Work request -> Could every line below be transcribed exactly, with the pictures dropped?

Dataset excerpt ->
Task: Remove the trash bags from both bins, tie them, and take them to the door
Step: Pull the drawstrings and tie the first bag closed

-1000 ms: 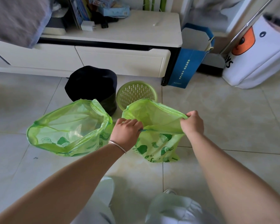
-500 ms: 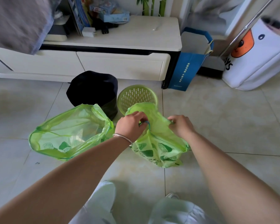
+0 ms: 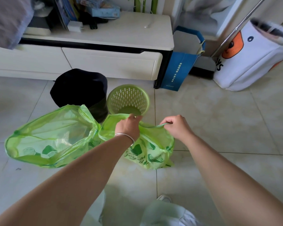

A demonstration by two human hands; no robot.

Solution to this exercise ->
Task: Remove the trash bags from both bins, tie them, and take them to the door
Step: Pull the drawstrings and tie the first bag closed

-1000 ms: 
-500 ms: 
+0 ms: 

A demonstration by two human hands; no robot.

The output is finished and nothing more is needed.